The medtech industry is known for its innovation. This has become seen with the convergence of the Internet of Things (IoT) with healthcare. As connected technology becomes increasingly integrated into our everyday lives, it is only natural to see an increase in health-linked devices and the expansion of the connected medical device industry. The number of linked medical devices on the market is predicted to grow rapidly over the next decade as more providers turn to connected health solutions to improve patient care. (See more in hattrick-it)
What Are Medical Devices That Are Connected?
Medical equipment that can connect to the internet through WiFi, Bluetooth, or radio transmission are considered connected. Beyond the fundamental purpose of detecting, treating, curing, or preventing disease, many medical devices include digital capabilities that allow them to interface with and connect to other networks and systems. Connected medical devices include electromechanical medical devices such as imaging machines, clinician-monitored wearable fitness trackers, and automated medication administration devices.
The Medical Internet of Things (IoMT)
To comprehend linked medical devices, one must first comprehend the Internet of Medical Things. The Internet of Medical Things, often known as IoMT, is a networked infrastructure of medical equipment, software applications, and healthcare information technology systems and services. With the use of linked medical devices and medical mobile applications, the IoMT integrates data (patient information or performance data), people (patients, doctors, and caregivers), and processes (healthcare delivery and patient support).
Connectivity of Wireless Medical Devices
Wireless device-to-device and device-to-internet connections can be created in three ways.
- WiFi: WiFi connects devices to the Internet and to one another using a radio frequency transmission. When inside the WiFi signal range, wireless-capable devices can pick up on this signal. WiFi connectivity offers a number of advantages in the case of linked medical devices: automated device updates may be made remotely, data can be sent to, retrieved from, and stored in the cloud, and so on.

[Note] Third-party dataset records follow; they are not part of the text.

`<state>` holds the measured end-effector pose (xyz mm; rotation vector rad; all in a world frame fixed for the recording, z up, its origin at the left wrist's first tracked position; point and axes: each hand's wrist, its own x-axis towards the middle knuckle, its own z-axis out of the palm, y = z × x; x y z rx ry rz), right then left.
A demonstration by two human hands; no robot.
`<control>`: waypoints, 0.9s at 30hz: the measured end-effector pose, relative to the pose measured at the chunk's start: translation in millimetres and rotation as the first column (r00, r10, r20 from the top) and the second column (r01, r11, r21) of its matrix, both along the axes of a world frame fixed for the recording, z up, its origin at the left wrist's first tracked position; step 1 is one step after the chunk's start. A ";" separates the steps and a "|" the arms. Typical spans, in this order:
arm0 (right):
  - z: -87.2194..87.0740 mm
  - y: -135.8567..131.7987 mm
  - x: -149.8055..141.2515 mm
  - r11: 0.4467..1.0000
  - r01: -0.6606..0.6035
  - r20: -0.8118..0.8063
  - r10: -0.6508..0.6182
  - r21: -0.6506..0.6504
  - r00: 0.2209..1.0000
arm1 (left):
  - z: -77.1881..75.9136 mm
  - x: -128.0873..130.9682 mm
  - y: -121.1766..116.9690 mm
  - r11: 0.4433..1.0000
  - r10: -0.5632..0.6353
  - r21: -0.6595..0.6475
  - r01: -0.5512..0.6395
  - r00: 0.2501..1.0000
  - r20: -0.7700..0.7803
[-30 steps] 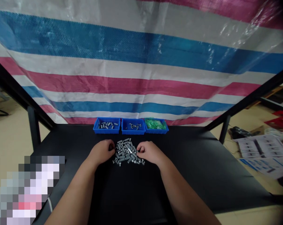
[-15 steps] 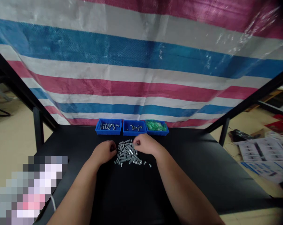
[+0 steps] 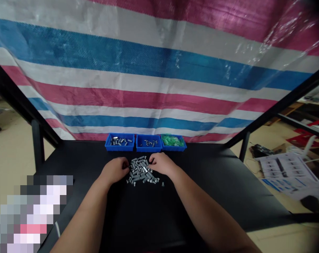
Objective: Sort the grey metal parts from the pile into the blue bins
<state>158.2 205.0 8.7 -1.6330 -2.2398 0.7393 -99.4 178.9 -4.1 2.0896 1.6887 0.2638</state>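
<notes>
Black desk [image 3: 228, 175], backed by striped woven tarp [image 3: 159, 70]. At far edge of desk, 3 blue bins stand side by side: L bin [image 3: 119, 142] w/ grey screws, mid bin [image 3: 149, 143] w/ smaller grey screws, R bin [image 3: 173, 142] w/ green items, type unclear.

Loose pile of grey screws [image 3: 140, 171] lies on desk, centred between the 2 hands and just short of the bins; 1 stray screw [image 3: 163, 184] lies just off its R side.

Step in hand (judged): picking at pile from both sides. Next move calls for a firm fingertip hold on 1 screw before lifting.

L hand [image 3: 114, 170]: partly closed, fingers curled, tips at pile's L edge. R hand [image 3: 161, 164]: partly closed, tips at pile's upper R edge. Held item, if any: cannot tell for either hand.
</notes>
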 end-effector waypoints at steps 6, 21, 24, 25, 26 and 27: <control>10.5 7.8 -19.1 0.994 -0.057 0.217 0.077 -0.095 0.973 | -0.9 0.1 -0.2 1.000 -0.003 -0.001 0.003 1.000 0.003; 0.9 19.1 -28.8 0.997 0.027 0.067 -0.032 0.077 0.997 | 2.7 1.0 -0.7 1.000 0.002 -0.016 -0.002 1.000 -0.001; -0.2 16.9 -30.6 0.999 0.027 0.161 -0.034 0.045 0.986 | 2.0 0.9 -0.3 1.000 -0.005 -0.009 0.005 1.000 0.005; 2.2 17.4 -32.0 1.000 0.010 0.183 -0.015 0.027 0.983 | 1.6 0.7 -0.2 1.000 -0.007 -0.009 0.007 1.000 0.007; 5.6 18.5 -33.7 1.000 -0.010 0.200 0.008 0.008 0.980 | 1.2 0.5 0.0 1.000 -0.007 -0.006 0.007 1.000 0.009; 9.6 20.0 -35.6 1.000 -0.027 0.212 0.029 -0.010 0.977 | 0.8 0.2 0.1 1.000 -0.005 -0.003 0.005 1.000 0.010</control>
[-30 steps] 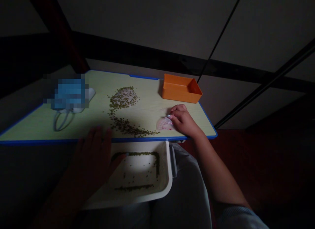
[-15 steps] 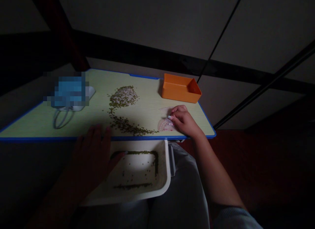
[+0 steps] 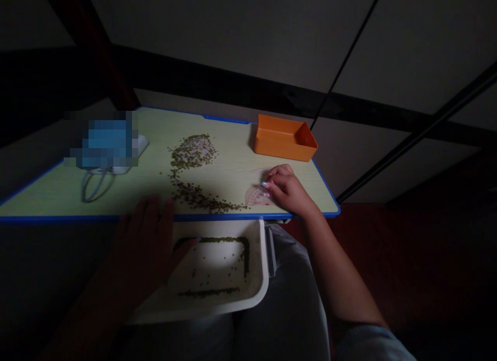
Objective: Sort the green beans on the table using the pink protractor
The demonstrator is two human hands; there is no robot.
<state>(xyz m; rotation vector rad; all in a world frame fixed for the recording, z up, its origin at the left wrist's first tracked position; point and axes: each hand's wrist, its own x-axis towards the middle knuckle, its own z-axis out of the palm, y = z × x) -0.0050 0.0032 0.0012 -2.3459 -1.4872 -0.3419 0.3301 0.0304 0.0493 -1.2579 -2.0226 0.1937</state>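
Observation:
My right hand (image 3: pixel 288 189) rests on the table's right part, its fingers pinched on a thin see-through plastic piece (image 3: pixel 256 196) with pink markings and a rounded edge. The exact kind of that piece is unclear. My left hand (image 3: pixel 149 231) is open in deep shadow, fingers stretched over the table's front edge and thumb above a white bin (image 3: pixel 261 288). Small green beans lie along the bin's inner edges. On the tabletop are a pile of green beans mixed with paler bits (image 3: pixel 196 151) and a scattered band of beans (image 3: pixel 202 198) reaching toward the plastic piece.
An orange box (image 3: pixel 285 146) stands at the table's back right. To the left sits a blurred-out blue device on a white base with a looped cable (image 3: pixel 95 187). The pale tabletop (image 3: pixel 233 169) has a blue rim, and cabinet panels (image 3: pixel 233 40) rise behind it.
The plastic piece and my right hand have shifted very slightly left, and the piece's pattern shows fainter. My left hand stays in place.

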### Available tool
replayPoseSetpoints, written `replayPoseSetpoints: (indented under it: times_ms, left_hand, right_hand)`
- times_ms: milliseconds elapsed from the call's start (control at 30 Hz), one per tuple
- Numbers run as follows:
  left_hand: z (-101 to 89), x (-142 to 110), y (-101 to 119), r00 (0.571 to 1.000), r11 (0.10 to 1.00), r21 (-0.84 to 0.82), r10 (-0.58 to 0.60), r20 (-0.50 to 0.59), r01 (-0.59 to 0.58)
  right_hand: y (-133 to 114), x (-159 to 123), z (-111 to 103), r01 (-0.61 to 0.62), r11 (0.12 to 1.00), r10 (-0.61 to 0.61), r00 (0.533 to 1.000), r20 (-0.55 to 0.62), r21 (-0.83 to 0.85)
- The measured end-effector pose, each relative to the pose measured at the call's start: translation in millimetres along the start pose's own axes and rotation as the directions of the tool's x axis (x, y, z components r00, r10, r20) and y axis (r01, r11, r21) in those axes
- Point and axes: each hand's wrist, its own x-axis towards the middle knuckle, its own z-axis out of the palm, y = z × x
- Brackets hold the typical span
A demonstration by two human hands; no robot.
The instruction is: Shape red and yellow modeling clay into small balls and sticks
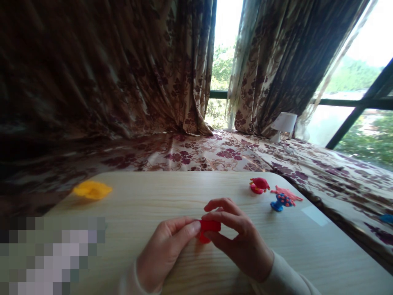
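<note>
Between my two hands, just above the table's near middle, is a small red piece that looks like modelling clay; its exact form is partly covered by fingers. My left hand pinches its left side between thumb and forefinger. My right hand grips the other side, thumb below and fingers curved over the top. To the right of my hands stand a blue stemmed figure with pink dots, a flat pink piece and a red and pink figure with yellow bits.
A yellow clay-like piece lies at the table's far left. The pale wooden table has rounded far corners. Behind it spreads a floral cloth with a white lamp on it. Patterned curtains hang by the windows. The lower left is pixelated.
</note>
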Motion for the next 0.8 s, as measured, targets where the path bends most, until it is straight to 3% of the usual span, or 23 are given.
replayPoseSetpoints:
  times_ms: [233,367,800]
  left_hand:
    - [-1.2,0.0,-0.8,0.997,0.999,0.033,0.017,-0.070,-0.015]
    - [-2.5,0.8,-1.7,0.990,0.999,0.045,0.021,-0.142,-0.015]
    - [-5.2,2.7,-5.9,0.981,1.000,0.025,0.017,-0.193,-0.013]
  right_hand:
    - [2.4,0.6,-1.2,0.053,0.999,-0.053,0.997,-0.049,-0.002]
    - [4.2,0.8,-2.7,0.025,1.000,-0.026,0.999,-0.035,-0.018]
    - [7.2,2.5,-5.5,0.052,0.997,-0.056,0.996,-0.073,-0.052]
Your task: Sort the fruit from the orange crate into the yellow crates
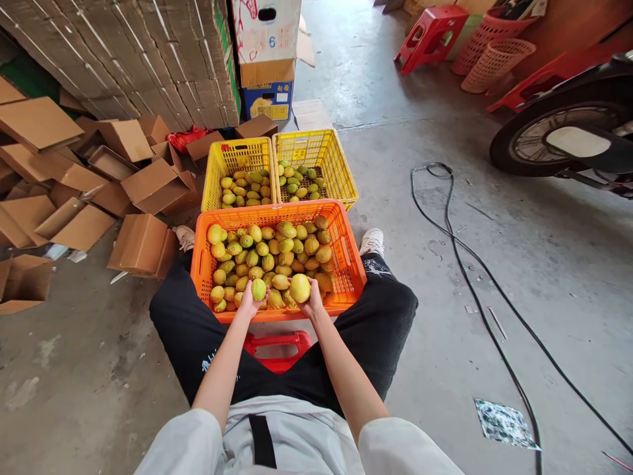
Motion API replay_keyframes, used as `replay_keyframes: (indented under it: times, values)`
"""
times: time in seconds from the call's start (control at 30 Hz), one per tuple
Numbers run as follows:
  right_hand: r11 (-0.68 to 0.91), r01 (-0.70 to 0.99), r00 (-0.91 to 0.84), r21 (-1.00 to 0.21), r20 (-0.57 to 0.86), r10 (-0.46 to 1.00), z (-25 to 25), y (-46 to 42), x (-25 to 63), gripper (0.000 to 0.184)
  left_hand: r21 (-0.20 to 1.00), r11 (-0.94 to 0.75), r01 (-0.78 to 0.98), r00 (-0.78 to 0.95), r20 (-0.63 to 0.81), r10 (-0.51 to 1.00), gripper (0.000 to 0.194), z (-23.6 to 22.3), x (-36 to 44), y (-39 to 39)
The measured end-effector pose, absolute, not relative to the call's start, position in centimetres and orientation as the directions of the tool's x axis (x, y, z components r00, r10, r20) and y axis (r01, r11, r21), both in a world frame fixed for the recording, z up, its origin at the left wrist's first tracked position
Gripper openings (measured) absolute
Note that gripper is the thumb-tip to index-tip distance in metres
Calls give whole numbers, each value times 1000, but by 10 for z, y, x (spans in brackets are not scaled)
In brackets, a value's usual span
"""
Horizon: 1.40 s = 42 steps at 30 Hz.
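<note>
My left hand [250, 302] is closed around a greenish-yellow lemon [258, 289]. A larger, yellower lemon [300, 288] rests in the grip of my right hand [313, 302]. Both hands are over the near side of an orange plastic crate [279, 317], a short gap apart. Inside it lies a heap of yellow, green and brownish lemons [268, 262]. Touching its far side are two yellow crates, the left one [212, 178] with mostly yellow lemons [242, 188], the right one [341, 178] with greener lemons [297, 181] and part of its floor showing.
Loose cardboard boxes [143, 244] lie scattered on the left, before stacked flattened cartons [148, 59]. Under the orange crate's near edge shows a red stool [279, 363]. A black cable [459, 264] runs across the floor at right, below a motorcycle wheel [539, 142].
</note>
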State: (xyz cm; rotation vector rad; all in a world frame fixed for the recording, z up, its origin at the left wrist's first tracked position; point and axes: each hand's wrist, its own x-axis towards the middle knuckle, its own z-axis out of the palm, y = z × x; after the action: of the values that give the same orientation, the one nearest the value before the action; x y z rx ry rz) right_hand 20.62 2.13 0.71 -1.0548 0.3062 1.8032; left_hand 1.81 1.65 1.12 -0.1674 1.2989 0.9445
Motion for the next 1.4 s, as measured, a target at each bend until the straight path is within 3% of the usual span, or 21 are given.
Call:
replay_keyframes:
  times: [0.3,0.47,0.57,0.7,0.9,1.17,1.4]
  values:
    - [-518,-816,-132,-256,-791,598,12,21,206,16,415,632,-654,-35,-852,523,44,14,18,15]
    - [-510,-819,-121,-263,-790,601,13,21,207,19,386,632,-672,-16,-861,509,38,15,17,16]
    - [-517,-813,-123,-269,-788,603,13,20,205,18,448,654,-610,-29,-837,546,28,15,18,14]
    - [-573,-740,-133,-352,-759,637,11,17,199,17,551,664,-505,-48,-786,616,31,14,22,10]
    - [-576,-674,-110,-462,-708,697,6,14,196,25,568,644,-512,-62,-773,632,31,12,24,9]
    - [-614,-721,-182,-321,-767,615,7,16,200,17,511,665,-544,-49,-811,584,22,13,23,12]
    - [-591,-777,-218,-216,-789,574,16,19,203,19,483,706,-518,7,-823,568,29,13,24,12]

- Bluetooth: Bluetooth technology allows devices to communicate across short distances. Bluetooth medical devices are utilised in healthcare to allow patients to wirelessly connect their medical gadgets. A wearable gadget that measures heart rate and pulse oximetry and then presents that data in an app on the patient’s smartphone is an example of this.
- Radio Transmission: The earliest of these three technologies is data transmission through radio frequency. For many years, radio frequency has been used to connect short-range medical equipment. The world’s first totally wireless pacemaker, in fact, had a low-power radio transmitter that autonomously sent data from the device to a home transmitter, where it could subsequently be accessed by the physician through an Internet link.
Advantages of Connected Medical Devices
Connected devices and the IoMT give a variety of immediate benefits to patients and healthcare practitioners.
- Real-Time Patient Monitoring: Connected medical devices may monitor patient behaviour in real time and provide that information straight to caregivers. This data collection might take place in the hospital or at home. Because of the enormous number of patients in hospitals, continual monitoring of critical information such as vital sign data is not always possible. Smart patient monitoring systems send nurses and doctors updates and alerts on crucial patient information like heart rate and oxygen saturation without needing them to visit a patient’s room on a regular basis. Take-home versions of health-connected devices can monitor patient symptoms and diagnoses while sharing that information with care professionals, enabling greater home monitoring and perhaps decreasing the need for follow-up visits.
- More Personalized Care: Physicians can make better, more individualised judgments regarding patient treatment if they have consistent and reliable patient data. Physicians can track the success of certain therapy and make modifications as they acquire insight into patient behaviour. A doctor, for example, may prescribe a prescription that arrives in a container with an integrated sensor that records how frequently and at what time the bottle is opened. This informs the clinician on how frequently medicine is accessed and can lead to improved medication adherence.
- Increased Safety: Connected devices as well as the IoMT may enable the prediction of device faults before they occur or cause major adverse effects. These gadgets can be more efficiently monitored by manufacturers and technical teams thanks to cloud connectivity. If something goes wrong, early warning alerts can be provided, allowing the potential problem to be rectified before it becomes a large-scale outage or pulls important systems offline.
The Future of Connected Devices in Medical Technology
The worldwide IoT in healthcare market is predicted to expand 21% between 2020 and 2025, with the medical device category accounting for the majority of this growth. Connected medical device penetration in a variety of sectors within the healthcare industry, a growing preference between clinicians for real-time data monitoring, and a need for digital healthcare solutions in the aftermath of the COVID-19 pandemic are all factors contributing to the rise in connected medtech and IoMT. Technological improvements will drive the creation of more connected medical devices capable of generating, collecting, analysing, sharing, and storing vital health data.